С каждым шагом вода опускалась всё ниже и ниже. Спасительное направление было найдено. Не знаю, что девушка про меня подумала, да и подумала ли что--нибудь вообще. Может быть она, не дозвавшись своего Саши, уже направилась к берегу. В море, в общем шуме и плеске, купальщика очень трудно расслышать, если, конечно, он радостно--восторженно не колотит по воде всеми своими конечностями. А могло оказаться, что она просто замерла, с боязливым удивлением взирая на чудаковатого молодца, надвигающегося на неё с неотвратимостью <человека и парохода>. Так или иначе, её я больше не слышал, и моя затея, выбраться вслед за ней на берег, не состоялась. Но тогда это было уже не страшно.
Поплутав ещё немного среди надувных матрацев и кругов, я вышел на берег. Чтобы не топтать загорающих, а также их вещи и подстилки, далеко от воды я отходить не стал, а упал тут же на линии прибоя. Напряжённые мышцы, согреваемые солнцем, стали расслабляться. Возбуждение от только что пережитого постепенно проходило.
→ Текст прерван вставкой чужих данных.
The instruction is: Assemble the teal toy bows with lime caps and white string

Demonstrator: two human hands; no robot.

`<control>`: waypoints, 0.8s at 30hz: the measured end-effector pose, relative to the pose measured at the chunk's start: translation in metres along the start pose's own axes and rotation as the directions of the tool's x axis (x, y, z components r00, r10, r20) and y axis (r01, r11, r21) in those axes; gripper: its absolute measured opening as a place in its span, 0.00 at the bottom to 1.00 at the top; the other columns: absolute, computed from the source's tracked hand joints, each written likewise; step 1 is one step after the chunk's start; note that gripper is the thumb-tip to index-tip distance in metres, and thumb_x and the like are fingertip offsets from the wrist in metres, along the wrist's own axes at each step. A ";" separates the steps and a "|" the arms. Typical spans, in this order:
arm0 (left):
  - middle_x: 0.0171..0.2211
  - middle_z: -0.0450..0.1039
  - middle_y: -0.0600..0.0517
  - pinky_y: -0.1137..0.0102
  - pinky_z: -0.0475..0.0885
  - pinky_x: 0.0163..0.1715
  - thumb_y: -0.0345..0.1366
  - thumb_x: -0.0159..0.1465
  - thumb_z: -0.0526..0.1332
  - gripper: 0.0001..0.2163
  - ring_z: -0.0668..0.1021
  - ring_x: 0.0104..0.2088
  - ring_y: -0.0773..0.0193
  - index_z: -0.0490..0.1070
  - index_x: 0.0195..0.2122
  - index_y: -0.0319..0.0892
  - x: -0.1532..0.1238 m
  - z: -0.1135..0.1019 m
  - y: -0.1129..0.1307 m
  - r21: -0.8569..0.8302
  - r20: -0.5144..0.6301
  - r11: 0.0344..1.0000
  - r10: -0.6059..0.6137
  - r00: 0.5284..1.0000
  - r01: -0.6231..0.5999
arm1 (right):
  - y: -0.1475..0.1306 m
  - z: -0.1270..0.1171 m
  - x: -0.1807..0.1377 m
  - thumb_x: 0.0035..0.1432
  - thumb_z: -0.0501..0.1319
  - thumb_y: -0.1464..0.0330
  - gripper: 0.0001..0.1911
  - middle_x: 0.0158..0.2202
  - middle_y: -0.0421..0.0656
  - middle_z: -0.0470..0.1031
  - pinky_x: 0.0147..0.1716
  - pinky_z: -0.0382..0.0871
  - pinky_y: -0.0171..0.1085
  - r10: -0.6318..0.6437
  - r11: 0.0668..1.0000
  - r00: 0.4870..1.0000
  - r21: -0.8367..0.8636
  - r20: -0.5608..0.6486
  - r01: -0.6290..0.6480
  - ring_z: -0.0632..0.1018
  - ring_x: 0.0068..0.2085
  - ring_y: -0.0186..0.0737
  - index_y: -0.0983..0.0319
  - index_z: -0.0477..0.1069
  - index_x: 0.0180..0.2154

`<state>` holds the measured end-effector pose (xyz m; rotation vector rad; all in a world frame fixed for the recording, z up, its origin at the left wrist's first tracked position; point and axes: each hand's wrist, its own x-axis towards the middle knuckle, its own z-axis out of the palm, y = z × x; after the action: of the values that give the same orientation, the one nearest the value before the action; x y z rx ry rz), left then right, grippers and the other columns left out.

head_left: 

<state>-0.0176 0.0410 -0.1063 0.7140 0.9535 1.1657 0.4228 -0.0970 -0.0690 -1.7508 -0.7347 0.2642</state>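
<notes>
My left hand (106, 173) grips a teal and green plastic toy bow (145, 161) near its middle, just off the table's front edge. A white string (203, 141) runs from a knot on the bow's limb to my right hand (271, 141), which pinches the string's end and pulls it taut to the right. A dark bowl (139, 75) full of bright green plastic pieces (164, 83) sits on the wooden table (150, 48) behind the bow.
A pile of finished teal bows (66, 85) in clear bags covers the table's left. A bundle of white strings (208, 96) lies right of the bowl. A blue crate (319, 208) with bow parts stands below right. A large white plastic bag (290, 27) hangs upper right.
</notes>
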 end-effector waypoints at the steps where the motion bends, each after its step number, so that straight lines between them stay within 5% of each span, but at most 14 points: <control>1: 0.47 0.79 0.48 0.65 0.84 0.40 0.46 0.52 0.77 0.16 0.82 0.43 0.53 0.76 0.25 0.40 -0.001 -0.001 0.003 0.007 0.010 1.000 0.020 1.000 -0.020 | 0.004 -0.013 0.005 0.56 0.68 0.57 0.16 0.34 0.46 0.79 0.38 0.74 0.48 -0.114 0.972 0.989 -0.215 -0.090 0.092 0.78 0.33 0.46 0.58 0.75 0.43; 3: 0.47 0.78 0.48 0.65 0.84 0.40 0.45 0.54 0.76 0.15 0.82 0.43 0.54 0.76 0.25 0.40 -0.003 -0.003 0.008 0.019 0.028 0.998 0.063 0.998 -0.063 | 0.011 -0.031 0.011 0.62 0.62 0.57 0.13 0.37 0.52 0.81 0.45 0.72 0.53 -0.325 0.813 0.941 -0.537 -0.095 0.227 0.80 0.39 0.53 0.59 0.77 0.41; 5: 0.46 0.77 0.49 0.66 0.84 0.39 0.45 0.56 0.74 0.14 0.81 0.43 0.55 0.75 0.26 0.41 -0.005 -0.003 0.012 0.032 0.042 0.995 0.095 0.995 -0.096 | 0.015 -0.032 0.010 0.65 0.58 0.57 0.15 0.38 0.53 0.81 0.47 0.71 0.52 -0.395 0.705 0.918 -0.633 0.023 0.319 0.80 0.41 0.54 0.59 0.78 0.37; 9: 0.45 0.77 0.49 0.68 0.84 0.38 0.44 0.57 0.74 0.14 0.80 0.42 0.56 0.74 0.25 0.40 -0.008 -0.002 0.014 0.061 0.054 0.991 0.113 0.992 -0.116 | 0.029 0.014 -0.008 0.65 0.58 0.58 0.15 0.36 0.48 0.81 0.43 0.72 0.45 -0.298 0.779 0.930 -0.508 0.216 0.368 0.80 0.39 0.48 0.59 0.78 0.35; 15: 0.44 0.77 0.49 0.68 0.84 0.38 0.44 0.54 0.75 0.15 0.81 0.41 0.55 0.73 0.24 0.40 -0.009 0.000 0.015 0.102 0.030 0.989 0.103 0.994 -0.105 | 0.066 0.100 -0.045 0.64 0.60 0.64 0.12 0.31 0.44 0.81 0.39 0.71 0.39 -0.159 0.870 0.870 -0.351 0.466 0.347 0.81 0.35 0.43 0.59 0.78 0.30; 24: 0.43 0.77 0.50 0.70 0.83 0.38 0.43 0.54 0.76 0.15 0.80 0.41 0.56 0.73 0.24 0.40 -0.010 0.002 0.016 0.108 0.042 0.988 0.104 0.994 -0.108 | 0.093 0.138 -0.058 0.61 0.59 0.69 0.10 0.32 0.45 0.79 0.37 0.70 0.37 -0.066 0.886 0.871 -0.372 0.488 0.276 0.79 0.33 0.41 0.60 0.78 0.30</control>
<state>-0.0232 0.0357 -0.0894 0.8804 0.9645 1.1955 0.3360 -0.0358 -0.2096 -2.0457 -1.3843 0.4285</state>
Как ни странно, это происшествие не испортило моего приподнятого настроения. Наоборот, чувство облегчения, что я не утонул, усилило моё благодушие. Судьба была ко мне сегодня благосклонна как никогда. Я лежал на песке и бездумно слушал окружающий мир, вспоминая то успешную сдачу экзамена, то необыкновенное приключение, то чудесное своё спасение.
"Театр не мода -- вечен всегда!" -- наконец--то забулькал довольно--таки на приличном расстоянии громкоговоритель.
Я поднялся и полез снова в море. Во--первых, пора было уже прятаться от палящего солнца, а во--вторых, мне так было спокойнее добираться до своего места. У воды, как правило, играются маленькие дети: строят из песка замки, роют каналы, а мне не хотелось выступать в роли дядьки злодея, топчущего их песчаные строения, а порой пинающего под зады и самих зазевавшихся малолетних строителей. Так, потихоньку, водным путём я и добрался до лодочной станции.
На месте же меня поджидали большие неприятности. Пропали мои вещи. Я два раза прошёлся вдоль забора, но вещей не было. Как будто я их туда и не вешал. Хмурый и злой я стоял под палящими лучами солнца и прислушивался к отдыхающим гражданам. Нужно было поймать ближайшего и просить его подключиться к моим поискам. В душе я все ещё надеялся, что пропавшие вещи где--нибудь рядом, валяются на песке или висят на кустах. Бывало, находились шутники, которые проделывали все это. Правда. Что они в этом находили до сих пор, осталось за гранью моего понимания.
-- Извините, пожалуйста! Можно Вас на минутку! -- выдвинулся я на перехват хлопающих по чьим--то пяткам, шлёпанцев. Хлопанье прекратилось, но в ответ тишина.
-- Можно Вас на минутку, -- повторил нерешительно я, не будучи уверенным, что меня слушают. Меня слушали!
-- Что вы хотите? -- настороженно отозвалась на мои призывы немолодая женщина.
Я рассказал ей о пропаже.
-- А Вы с кем сюда приехали? -- разволновалась она, и заохала, запричитала, узнав, что купаюсь я здесь один.
Она, как квочка, потерявшая цыплёнка, заметалась вдоль забора, тормоша всех отдыхающих, расположившихся поблизости. Группа поиска стремительно увеличивалась, но толку от этого было мало. Я лишь скорбно раз за разом повторял, что родители мои живут на Камчатке, что купаться езжу один и лишь потом, что брюки серые с ремнём, рубашка в полосочку, а пакет с котятами. Вещей не было, и всё чаще звучали голоса, что с таким пакетом они видели, то мужчину в майке, то дедушку с палкой, то какого--то мальчика с удочкой. Я стоял обуреваемый наихудшими предчувствиями. Нет, конечно, я предполагал, что когда--нибудь это да и случиться. Даже рисовал в воображении всевозможные ситуации. И как ловко я из них выхожу. А вот когда случилось, оказался к этому не готов. Самое паршивое было то, что остался я без трости, без своего средства передвижения. Без одежды ещё можно было представить свой путь до общаги. Не эстетично, конечно, смотрится крепыш в семейных трусах, но всё же! а вот без трости! Даже представлять такое не хотелось. Как у нас говорили, это был полный экстрим.